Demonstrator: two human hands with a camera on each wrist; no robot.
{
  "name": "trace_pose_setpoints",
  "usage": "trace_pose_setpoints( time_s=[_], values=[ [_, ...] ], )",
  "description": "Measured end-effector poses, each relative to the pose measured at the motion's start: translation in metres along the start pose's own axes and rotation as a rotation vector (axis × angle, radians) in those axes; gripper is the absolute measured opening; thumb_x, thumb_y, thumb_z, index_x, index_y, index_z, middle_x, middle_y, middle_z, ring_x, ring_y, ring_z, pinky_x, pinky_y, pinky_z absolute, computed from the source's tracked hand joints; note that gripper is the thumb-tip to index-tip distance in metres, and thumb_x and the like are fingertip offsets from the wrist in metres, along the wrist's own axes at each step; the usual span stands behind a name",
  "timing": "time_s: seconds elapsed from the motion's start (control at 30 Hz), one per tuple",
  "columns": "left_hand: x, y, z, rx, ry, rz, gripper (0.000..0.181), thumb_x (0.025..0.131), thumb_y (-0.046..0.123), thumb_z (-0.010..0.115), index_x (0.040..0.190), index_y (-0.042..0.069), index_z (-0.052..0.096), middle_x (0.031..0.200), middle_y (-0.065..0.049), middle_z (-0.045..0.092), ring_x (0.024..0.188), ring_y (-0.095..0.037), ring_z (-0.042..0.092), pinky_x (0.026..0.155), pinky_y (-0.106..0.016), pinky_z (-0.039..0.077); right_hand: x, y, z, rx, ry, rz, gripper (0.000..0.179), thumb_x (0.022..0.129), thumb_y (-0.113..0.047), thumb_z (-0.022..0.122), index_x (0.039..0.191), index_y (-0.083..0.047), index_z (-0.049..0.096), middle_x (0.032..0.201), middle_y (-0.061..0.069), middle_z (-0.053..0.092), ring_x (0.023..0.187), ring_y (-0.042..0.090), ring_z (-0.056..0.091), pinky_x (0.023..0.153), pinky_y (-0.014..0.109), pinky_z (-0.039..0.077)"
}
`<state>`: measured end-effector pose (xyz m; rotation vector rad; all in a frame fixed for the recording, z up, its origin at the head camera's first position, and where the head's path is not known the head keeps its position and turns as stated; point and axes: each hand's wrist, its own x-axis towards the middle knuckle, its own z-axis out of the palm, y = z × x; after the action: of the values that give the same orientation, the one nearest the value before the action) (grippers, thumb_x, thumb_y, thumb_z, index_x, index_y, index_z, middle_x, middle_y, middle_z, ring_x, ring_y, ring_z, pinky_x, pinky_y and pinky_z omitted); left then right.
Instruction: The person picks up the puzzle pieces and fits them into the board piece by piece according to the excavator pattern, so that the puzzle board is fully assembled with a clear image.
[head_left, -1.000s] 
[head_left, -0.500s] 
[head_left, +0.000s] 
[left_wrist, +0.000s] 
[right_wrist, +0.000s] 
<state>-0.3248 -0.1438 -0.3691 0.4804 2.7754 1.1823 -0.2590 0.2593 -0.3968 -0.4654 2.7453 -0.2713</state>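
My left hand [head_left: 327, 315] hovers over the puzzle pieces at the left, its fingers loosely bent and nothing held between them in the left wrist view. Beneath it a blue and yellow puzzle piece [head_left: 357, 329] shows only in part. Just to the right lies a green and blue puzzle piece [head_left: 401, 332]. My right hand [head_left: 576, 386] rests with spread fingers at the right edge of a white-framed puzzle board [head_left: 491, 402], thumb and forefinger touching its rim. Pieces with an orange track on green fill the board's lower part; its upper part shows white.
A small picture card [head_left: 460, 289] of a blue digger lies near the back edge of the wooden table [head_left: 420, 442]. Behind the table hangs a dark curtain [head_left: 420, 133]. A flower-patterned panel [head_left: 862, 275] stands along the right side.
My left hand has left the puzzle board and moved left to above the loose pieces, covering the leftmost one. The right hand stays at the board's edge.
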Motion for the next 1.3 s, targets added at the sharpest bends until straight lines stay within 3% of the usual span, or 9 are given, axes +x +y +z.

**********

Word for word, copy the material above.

Demonstrator: two human hands with a camera on each wrist; no robot.
{
  "name": "trace_pose_setpoints",
  "usage": "trace_pose_setpoints( time_s=[_], values=[ [_, ...] ], )",
  "description": "Measured end-effector poses, each relative to the pose measured at the motion's start: translation in metres along the start pose's own axes and rotation as a rotation vector (axis × angle, radians) in those axes; gripper is the absolute measured opening; thumb_x, thumb_y, thumb_z, index_x, index_y, index_z, middle_x, middle_y, middle_z, ring_x, ring_y, ring_z, pinky_x, pinky_y, pinky_z absolute, computed from the source's tracked hand joints; note that gripper is the thumb-tip to index-tip distance in metres, and thumb_x and the like are fingertip offsets from the wrist in metres, along the wrist's own axes at each step; the usual span stands behind a name",
  "timing": "time_s: seconds elapsed from the motion's start (control at 30 Hz), one per tuple",
  "columns": "left_hand: x, y, z, rx, ry, rz, gripper (0.000..0.181), thumb_x (0.025..0.131), thumb_y (-0.046..0.123), thumb_z (-0.010..0.115), index_x (0.040..0.190), index_y (-0.042..0.069), index_z (-0.052..0.096), middle_x (0.031..0.200), middle_y (-0.065..0.049), middle_z (-0.045..0.092), ring_x (0.024..0.188), ring_y (-0.095..0.037), ring_z (-0.042..0.092), pinky_x (0.026..0.155), pinky_y (-0.106..0.016), pinky_z (-0.039..0.077); right_hand: x, y, z, rx, ry, rz, gripper (0.000..0.179), thumb_x (0.022..0.129), thumb_y (-0.113..0.047), thumb_z (-0.022..0.122), index_x (0.039..0.191), index_y (-0.083..0.047), index_z (-0.049..0.096), middle_x (0.032..0.201), middle_y (-0.061..0.069), middle_z (-0.053..0.092), ring_x (0.023..0.187), ring_y (-0.042..0.090), ring_z (-0.056..0.091), pinky_x (0.023..0.153), pinky_y (-0.014..0.109), pinky_z (-0.039..0.077)"
}
`<state>`: measured end-effector pose (xyz m; rotation vector rad; all in a frame fixed for the recording, z up, its origin at the head camera's first position, and where the head's path is not known the head keeps its position and turns as stated; point and axes: each hand's wrist, its own x-axis towards the middle knuckle, its own z-axis out of the palm, y = z × x; after the action: of the values that give the same orientation, the one nearest the value before the action) (grippers, thumb_x, thumb_y, thumb_z, index_x, index_y, index_z, middle_x, middle_y, middle_z, ring_x, ring_y, ring_z, pinky_x, pinky_y and pinky_z omitted); left then right.
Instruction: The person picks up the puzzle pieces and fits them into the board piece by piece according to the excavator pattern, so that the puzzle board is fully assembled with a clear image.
[head_left, -1.000s] 
[head_left, -0.500s] 
[head_left, +0.000s] 
[left_wrist, +0.000s] 
[right_wrist, +0.000s] 
<state>-0.3248 -0.1438 -0.3691 0.4804 2.7754 1.1823 -0.2590 0.2593 -0.3968 -0.4654 2.7453 -0.2713</state>
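My left hand [head_left: 327, 315] hovers over the puzzle pieces at the left, its fingers loosely bent and nothing held between them in the left wrist view. Beneath it a blue and yellow puzzle piece [head_left: 357, 329] shows only in part. Just to the right lies a green and blue puzzle piece [head_left: 401, 332]. My right hand [head_left: 576, 386] rests with spread fingers at the right edge of a white-framed puzzle board [head_left: 491, 402], thumb and forefinger touching its rim. Pieces with an orange track on green fill the board's lower part; its upper part shows white.
A small picture card [head_left: 460, 289] of a blue digger lies near the back edge of the wooden table [head_left: 420, 442]. Behind the table hangs a dark curtain [head_left: 420, 133]. A flower-patterned panel [head_left: 862, 275] stands along the right side.
My left hand has left the puzzle board and moved left to above the loose pieces, covering the leftmost one. The right hand stays at the board's edge.
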Motion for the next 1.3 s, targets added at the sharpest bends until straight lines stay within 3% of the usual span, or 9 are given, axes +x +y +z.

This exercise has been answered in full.